Segment Start: Data extracts
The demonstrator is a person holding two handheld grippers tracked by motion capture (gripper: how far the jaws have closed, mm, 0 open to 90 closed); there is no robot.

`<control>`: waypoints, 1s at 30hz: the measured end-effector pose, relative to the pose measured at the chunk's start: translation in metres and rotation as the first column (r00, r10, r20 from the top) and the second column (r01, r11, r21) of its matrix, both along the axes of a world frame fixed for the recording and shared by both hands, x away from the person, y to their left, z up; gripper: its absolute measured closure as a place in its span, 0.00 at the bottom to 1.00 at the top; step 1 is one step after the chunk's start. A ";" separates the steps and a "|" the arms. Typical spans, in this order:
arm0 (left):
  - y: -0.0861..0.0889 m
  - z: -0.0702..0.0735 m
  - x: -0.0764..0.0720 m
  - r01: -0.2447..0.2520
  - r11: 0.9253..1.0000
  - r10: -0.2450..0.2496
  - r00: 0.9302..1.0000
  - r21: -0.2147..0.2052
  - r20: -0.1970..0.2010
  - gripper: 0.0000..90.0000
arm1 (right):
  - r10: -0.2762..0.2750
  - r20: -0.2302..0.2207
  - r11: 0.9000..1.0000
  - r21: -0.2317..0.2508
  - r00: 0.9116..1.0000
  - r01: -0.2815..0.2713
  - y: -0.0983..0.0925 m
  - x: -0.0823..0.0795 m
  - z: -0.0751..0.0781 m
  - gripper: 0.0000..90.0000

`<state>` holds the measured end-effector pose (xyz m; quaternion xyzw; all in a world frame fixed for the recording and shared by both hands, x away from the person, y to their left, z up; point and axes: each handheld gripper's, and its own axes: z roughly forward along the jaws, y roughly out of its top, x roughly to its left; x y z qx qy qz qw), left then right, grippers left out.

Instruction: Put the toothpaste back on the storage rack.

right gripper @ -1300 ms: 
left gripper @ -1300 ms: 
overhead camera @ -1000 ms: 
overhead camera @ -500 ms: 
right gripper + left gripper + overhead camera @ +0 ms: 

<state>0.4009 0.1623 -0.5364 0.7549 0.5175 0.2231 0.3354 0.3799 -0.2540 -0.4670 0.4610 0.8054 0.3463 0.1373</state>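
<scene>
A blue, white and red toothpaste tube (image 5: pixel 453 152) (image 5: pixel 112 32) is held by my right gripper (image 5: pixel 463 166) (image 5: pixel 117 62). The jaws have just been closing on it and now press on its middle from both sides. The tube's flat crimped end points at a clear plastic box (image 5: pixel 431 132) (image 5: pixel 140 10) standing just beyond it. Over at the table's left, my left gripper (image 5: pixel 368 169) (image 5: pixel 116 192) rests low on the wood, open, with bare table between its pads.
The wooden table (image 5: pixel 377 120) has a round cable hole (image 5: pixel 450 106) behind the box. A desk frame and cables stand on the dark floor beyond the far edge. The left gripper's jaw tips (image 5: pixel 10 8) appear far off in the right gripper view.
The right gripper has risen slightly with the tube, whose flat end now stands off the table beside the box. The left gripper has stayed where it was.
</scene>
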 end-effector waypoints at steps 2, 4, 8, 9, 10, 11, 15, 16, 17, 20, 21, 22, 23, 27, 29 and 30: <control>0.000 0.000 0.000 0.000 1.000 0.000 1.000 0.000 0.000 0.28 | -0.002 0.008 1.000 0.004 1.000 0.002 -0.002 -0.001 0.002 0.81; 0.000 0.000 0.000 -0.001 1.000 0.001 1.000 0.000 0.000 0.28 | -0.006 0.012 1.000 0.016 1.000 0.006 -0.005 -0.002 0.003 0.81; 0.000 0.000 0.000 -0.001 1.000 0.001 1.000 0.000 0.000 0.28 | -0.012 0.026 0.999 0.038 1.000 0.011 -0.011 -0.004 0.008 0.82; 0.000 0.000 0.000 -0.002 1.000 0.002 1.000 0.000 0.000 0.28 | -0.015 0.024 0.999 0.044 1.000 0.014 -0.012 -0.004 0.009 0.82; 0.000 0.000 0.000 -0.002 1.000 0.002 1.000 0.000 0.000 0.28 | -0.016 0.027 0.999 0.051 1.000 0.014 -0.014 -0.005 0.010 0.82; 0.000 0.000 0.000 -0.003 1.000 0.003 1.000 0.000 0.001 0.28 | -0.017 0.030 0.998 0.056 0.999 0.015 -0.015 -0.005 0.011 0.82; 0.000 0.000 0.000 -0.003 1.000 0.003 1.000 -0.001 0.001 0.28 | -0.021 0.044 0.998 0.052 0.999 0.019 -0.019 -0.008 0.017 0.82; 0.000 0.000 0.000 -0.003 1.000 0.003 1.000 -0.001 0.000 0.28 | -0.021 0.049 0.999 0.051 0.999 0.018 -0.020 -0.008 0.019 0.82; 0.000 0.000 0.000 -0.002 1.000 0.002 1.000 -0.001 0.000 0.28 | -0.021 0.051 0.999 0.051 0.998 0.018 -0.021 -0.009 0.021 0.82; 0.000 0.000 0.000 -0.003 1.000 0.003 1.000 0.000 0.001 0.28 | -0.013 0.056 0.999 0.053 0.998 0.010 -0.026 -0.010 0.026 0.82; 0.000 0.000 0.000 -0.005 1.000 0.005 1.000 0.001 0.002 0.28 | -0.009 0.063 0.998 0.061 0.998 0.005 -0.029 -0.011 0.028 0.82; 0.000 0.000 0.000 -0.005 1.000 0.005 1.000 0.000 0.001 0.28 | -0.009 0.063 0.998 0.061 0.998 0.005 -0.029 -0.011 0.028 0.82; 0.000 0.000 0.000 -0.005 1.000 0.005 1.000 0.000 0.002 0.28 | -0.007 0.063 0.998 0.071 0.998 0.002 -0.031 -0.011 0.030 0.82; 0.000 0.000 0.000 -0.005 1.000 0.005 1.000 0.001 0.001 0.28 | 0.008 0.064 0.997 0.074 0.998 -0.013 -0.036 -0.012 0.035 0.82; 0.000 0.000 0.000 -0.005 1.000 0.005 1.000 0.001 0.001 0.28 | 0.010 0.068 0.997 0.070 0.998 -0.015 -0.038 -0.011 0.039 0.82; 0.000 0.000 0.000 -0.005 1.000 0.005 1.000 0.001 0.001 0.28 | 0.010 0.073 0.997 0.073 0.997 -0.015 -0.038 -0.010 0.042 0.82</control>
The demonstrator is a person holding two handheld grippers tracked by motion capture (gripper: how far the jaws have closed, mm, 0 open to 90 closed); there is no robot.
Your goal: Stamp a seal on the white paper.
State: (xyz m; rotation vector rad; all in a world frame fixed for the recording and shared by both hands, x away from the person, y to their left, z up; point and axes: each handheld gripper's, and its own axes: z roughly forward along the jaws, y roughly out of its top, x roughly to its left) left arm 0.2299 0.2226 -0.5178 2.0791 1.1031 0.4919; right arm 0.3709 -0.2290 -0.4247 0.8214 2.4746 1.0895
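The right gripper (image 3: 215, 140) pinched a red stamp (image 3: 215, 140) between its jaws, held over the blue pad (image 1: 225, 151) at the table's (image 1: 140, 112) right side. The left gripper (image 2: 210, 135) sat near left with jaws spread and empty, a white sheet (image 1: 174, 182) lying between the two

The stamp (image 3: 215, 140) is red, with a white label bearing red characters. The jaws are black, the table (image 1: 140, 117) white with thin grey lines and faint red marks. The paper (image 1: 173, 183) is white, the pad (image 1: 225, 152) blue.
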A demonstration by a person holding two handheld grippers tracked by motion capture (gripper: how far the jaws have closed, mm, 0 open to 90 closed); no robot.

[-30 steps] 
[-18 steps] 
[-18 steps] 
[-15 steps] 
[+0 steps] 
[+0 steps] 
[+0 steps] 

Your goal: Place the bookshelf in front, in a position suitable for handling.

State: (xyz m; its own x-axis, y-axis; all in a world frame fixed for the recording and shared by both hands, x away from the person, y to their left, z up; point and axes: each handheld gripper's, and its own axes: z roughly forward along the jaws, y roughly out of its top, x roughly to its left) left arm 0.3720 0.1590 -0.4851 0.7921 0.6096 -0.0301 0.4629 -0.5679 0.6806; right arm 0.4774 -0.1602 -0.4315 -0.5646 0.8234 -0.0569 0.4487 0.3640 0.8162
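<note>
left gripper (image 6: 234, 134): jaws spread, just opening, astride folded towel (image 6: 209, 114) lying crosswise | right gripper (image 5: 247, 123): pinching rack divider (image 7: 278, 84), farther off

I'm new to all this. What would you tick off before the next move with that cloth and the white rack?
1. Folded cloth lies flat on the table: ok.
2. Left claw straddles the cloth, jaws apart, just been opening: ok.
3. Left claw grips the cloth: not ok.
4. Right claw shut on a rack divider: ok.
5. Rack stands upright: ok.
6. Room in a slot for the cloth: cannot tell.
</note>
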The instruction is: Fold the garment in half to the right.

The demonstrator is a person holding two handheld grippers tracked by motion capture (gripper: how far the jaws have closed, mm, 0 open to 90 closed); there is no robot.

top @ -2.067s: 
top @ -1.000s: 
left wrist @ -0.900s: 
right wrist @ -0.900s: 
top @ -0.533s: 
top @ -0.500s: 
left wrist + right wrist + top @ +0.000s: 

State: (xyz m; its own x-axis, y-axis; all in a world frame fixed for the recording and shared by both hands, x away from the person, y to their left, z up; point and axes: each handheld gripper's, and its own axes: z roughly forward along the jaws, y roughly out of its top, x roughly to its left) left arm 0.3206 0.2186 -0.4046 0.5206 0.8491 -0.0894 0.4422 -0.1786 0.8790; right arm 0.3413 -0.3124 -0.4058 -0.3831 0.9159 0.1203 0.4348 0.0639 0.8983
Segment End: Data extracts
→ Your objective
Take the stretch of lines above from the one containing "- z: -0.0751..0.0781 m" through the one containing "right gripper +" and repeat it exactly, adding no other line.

→ Solution for this problem
  - z: -0.0751..0.0781 m
  - gripper: 0.0000..90.0000

`<state>` holds the measured end-effector pose (xyz m; quaternion xyzw; all in a world frame fixed for the recording and shared by both hands, x away from the person, y to their left, z up; point and axes: each handheld gripper's, and its own axes: z roughly forward along the jaws, y roughly out of its top, x roughly to its left; x y z qx qy qz qw), left then right, grippers left out.

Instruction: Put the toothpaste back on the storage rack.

right gripper @ -1300 ms: 
left gripper @ -1300 ms: 
overhead camera @ -1000 ms: 
overhead camera @ -500 ms: 
right gripper + left gripper + overhead camera @ +0 ms: 

The requested output is complete.